Across the data below, how many lines hold "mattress"? Answer with that number and nothing else.

⁂

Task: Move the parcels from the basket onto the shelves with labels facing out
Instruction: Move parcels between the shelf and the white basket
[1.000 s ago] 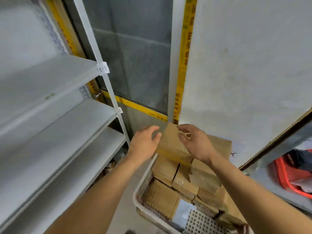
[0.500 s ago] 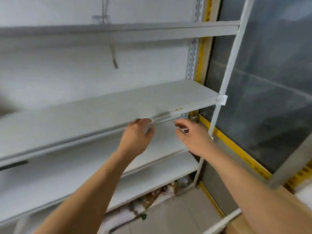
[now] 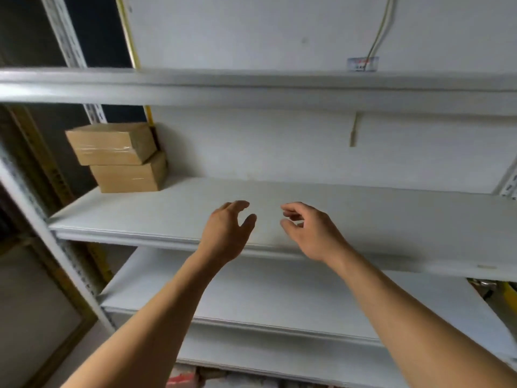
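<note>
Two brown cardboard parcels sit stacked at the far left of the middle white shelf (image 3: 363,219), the upper parcel (image 3: 112,142) resting on the lower parcel (image 3: 131,173). No label shows on their visible faces. My left hand (image 3: 228,233) and my right hand (image 3: 310,233) hover side by side over the front part of that shelf, fingers loosely curled toward each other, holding nothing. The basket is out of view.
A higher shelf (image 3: 251,88) runs across the top and a lower shelf (image 3: 279,301) lies below my arms. White slotted uprights (image 3: 70,40) stand at the left. A cable (image 3: 377,32) hangs down the white back wall.
A second ago my hands were at a parcel on the basket. My view has since swung left along the shelves; both hands are empty and now hover over the middle shelf.
</note>
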Tool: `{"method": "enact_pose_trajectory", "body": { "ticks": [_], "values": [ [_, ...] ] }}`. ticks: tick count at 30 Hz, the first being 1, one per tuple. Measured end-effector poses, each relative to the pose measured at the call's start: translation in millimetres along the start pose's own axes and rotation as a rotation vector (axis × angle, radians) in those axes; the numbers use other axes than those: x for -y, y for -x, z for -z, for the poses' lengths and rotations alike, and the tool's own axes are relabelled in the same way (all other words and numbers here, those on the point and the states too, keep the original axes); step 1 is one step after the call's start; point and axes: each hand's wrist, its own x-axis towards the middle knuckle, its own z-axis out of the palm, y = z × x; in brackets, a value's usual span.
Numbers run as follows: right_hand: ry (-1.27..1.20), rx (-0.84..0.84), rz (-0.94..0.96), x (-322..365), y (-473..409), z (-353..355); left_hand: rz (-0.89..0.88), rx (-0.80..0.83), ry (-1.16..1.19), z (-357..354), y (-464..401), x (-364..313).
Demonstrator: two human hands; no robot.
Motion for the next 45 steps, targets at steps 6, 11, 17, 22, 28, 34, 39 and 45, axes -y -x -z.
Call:
{"method": "enact_pose_trajectory", "body": {
  "ticks": [6,11,17,22,28,34,39,45],
  "values": [
    [-0.037,0.166,0.146,36.5,-91.0,-59.4,0.188,-0.139,-0.065,42.2,-33.5,68.6],
    [-0.085,0.281,0.233,68.9,-152.6,-107.9,0.335,-0.267,-0.081,73.2,-54.7,112.6],
    [-0.095,0.400,0.304,115.2,-198.1,-169.2,0.473,-0.403,-0.047,111.9,-75.6,169.7],
    [-0.114,0.408,0.331,159.7,-234.2,-217.9,0.531,-0.496,-0.010,150.6,-111.8,230.9],
    [-0.125,0.310,0.263,201.4,-286.2,-263.4,0.485,-0.517,0.051,195.9,-165.9,294.4],
    [-0.096,0.181,0.175,231.3,-327.9,-306.3,0.444,-0.458,0.171,226.9,-213.8,356.3],
    [-0.112,0.190,0.081,236.6,-341.4,-328.1,0.470,-0.376,0.398,226.6,-238.1,384.9],
    [-0.206,0.152,0.090,228.9,-337.6,-329.9,0.387,-0.411,0.421,211.6,-236.3,384.0]
  ]
}}
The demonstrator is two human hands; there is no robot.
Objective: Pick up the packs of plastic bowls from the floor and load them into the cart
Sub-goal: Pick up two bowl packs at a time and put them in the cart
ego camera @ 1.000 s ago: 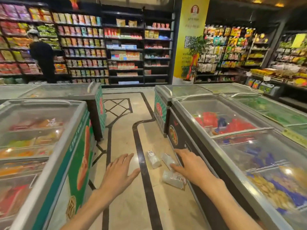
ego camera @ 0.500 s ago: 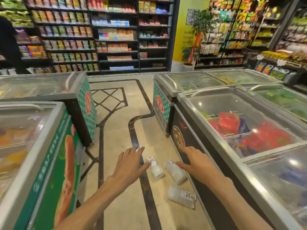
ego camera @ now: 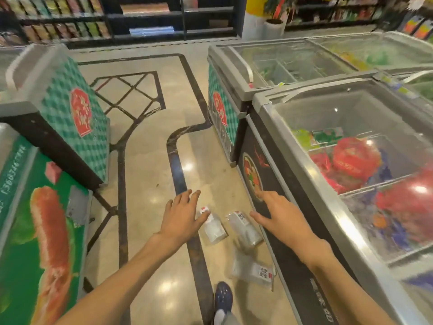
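Note:
Three clear packs of plastic bowls lie on the tan floor beside the right-hand freezer. One pack [ego camera: 213,227] lies just right of my left hand [ego camera: 181,218], whose thumb overlaps its top end. A second pack [ego camera: 246,228] lies below my right hand [ego camera: 280,215]. The third pack [ego camera: 254,269] lies nearer me, flat, with a label at its right end. Both hands reach forward above the packs with fingers spread, holding nothing. No cart is in view.
Chest freezers line both sides of the aisle: a black-fronted one [ego camera: 304,242] close on the right, green ones [ego camera: 70,118] on the left. My dark blue shoe [ego camera: 222,296] stands just behind the packs. Stocked shelves [ego camera: 140,19] close off the far end.
The view has tilted down and moved closer to the packs. Both hands have stayed stretched out above them, with the left thumb now over the left pack's end.

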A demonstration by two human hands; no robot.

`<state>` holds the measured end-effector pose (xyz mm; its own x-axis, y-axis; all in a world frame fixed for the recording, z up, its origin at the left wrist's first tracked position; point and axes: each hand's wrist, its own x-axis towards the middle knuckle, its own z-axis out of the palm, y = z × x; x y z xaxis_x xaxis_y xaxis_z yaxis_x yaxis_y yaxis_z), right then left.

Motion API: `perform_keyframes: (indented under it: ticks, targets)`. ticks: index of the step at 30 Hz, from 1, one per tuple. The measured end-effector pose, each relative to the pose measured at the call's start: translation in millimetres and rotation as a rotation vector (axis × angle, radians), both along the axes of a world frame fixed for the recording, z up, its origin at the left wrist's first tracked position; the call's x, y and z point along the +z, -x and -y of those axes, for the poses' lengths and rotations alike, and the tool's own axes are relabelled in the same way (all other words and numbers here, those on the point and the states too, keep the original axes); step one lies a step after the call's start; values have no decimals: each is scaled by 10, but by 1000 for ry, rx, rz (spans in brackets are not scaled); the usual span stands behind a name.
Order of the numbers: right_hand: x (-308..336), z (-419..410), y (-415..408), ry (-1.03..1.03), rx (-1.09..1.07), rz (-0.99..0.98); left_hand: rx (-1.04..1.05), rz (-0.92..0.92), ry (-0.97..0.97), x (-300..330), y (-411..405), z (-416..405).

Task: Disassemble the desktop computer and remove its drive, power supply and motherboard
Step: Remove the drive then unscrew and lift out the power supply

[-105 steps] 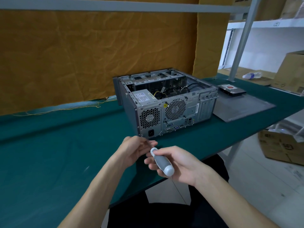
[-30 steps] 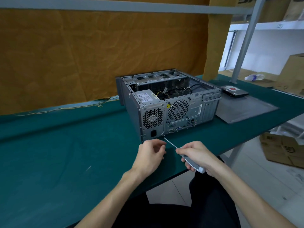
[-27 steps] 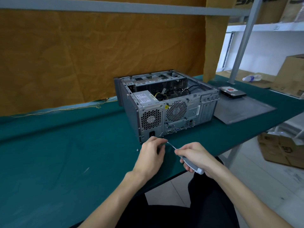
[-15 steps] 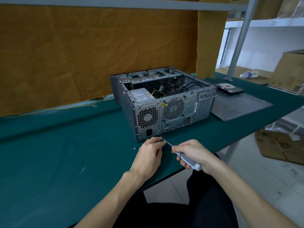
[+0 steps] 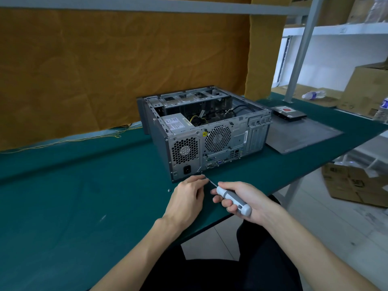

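**Screwdriver tip at the lower rear edge of the open case**

From the head camera, I see the grey metal desktop computer case (image 5: 207,133) lying on its side on the green-covered workbench (image 5: 73,196), its side panel off and its rear face turned toward me. Inside the open top, the silver boxy power supply with a white label (image 5: 175,122) sits in the near left corner, its round honeycomb fan grille and black power socket showing on the rear face. Black and yellow cables (image 5: 222,112) run across the interior behind it; I cannot make out the motherboard clearly beneath them.

My right hand (image 5: 245,198) is wrapped around the grey-and-white handle of a thin-shafted screwdriver (image 5: 233,198), fingers curled firmly round it. The shaft points up and left toward the bottom edge of the case's rear, just below the power socket. My left hand (image 5: 186,198) rests on the bench beside it, thumb and fingertips pinched together at the shaft's tip; whether they hold a screw there, I cannot tell.

A small silver screw (image 5: 168,190) lies loose on the bench just left of the left hand.

To the right of the case, the flat dark grey side panel (image 5: 298,135) lies on the bench, and a rectangular black drive with a red-and-white label (image 5: 288,113) sits at its far end. Further right lie a clear plastic bottle (image 5: 313,94) and brown cardboard boxes (image 5: 357,183).
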<state>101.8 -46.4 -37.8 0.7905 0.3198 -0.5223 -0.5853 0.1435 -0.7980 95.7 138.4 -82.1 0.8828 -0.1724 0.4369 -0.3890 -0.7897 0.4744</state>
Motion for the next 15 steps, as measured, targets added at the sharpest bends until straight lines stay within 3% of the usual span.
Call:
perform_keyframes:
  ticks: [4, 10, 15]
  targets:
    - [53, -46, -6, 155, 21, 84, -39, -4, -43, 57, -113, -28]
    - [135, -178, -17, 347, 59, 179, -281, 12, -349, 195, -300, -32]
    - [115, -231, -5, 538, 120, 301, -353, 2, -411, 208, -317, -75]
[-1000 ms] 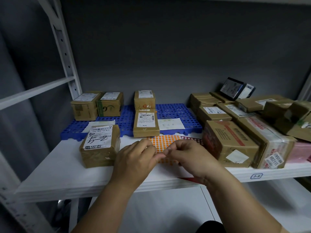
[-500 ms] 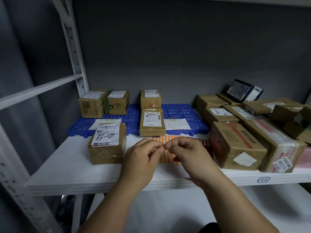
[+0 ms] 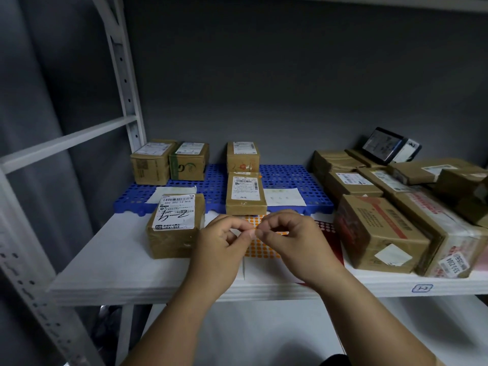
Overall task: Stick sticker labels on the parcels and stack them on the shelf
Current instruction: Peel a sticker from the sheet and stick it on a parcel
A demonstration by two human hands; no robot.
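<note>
My left hand (image 3: 220,249) and my right hand (image 3: 293,241) meet fingertip to fingertip above a sheet of orange dot stickers (image 3: 260,247) lying on the white shelf (image 3: 111,260). Between the fingertips a tiny orange sticker (image 3: 255,230) is pinched. A brown parcel (image 3: 175,225) with a white label and handwritten marks stands just left of my left hand. A flat brown parcel (image 3: 245,192) lies behind the sheet, half on the blue perforated mat (image 3: 285,178).
Three small parcels (image 3: 188,165) stand at the back of the blue mat. A heap of larger cartons (image 3: 380,231) fills the shelf's right side. A white upright post (image 3: 124,75) stands at the left. A red sticker sheet (image 3: 326,228) lies under my right hand.
My view has shifted so the shelf sits further right in frame. Both hands stay together over the orange sheet, lifted slightly, fingertips still pinching.
</note>
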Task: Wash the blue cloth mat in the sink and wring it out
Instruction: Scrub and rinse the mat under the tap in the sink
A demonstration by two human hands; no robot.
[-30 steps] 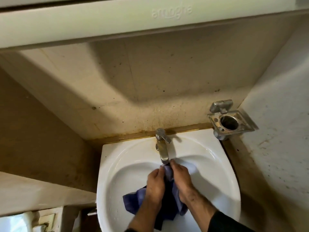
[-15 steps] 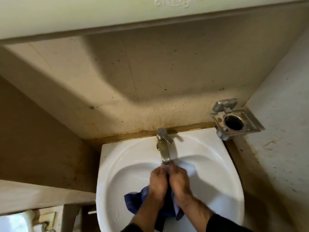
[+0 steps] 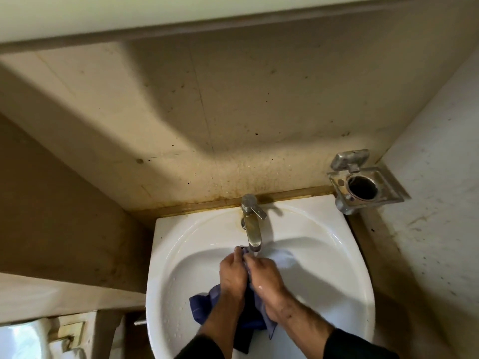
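Head view looks down into a white ceramic sink (image 3: 181,255), where the blue cloth mat (image 3: 204,305) is bunched between both hands just below the spout of a tarnished metal tap (image 3: 252,229). The left hand (image 3: 232,275) and the right hand (image 3: 264,277) sit side by side, fingers curled and clamped on the upper fold of the cloth, while its loose tail hangs toward the near rim. Soaked fabric like this is likely soft, limp and heavier than when dry, so gripping two gathered ends and twisting should suit wringing. A square metal holder (image 3: 363,185) hangs on the wall to the right. No writing or brand can be read in this view.
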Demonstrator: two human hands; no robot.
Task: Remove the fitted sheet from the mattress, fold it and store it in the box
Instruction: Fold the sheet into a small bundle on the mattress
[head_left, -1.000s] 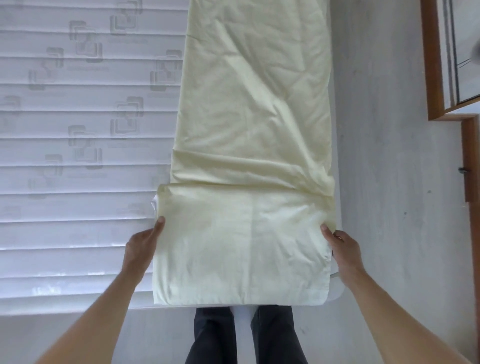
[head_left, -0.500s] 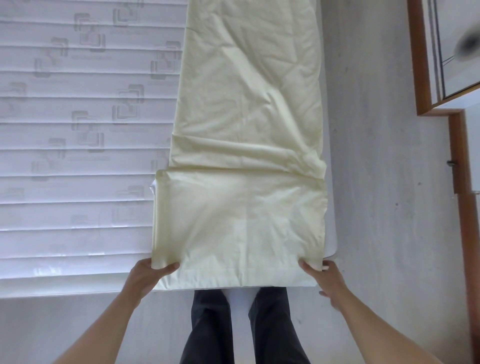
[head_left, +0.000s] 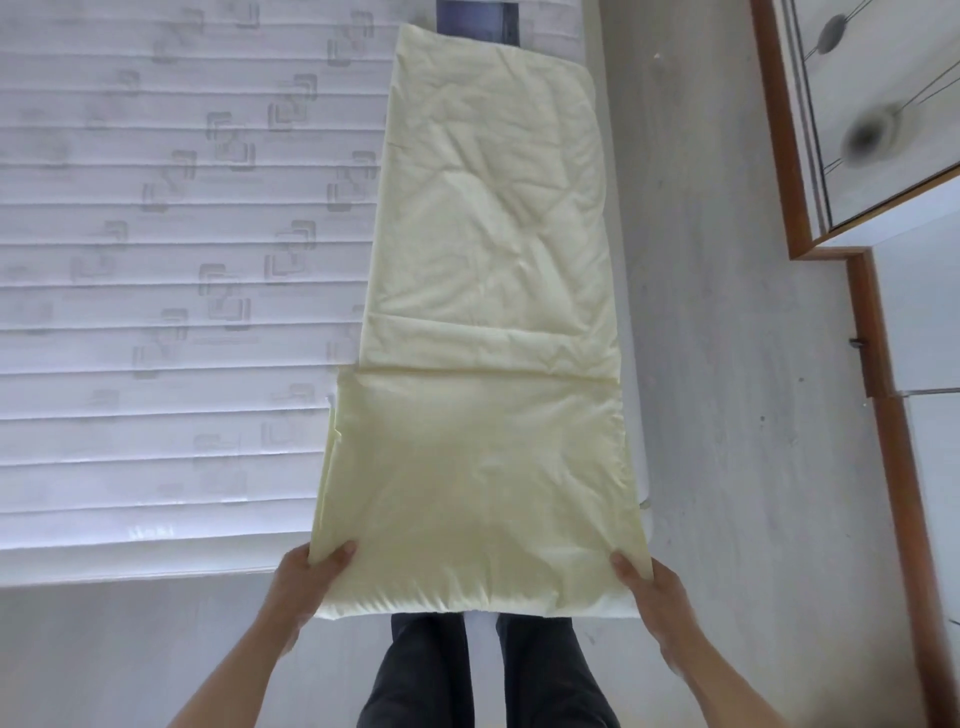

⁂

RESULT BELOW
2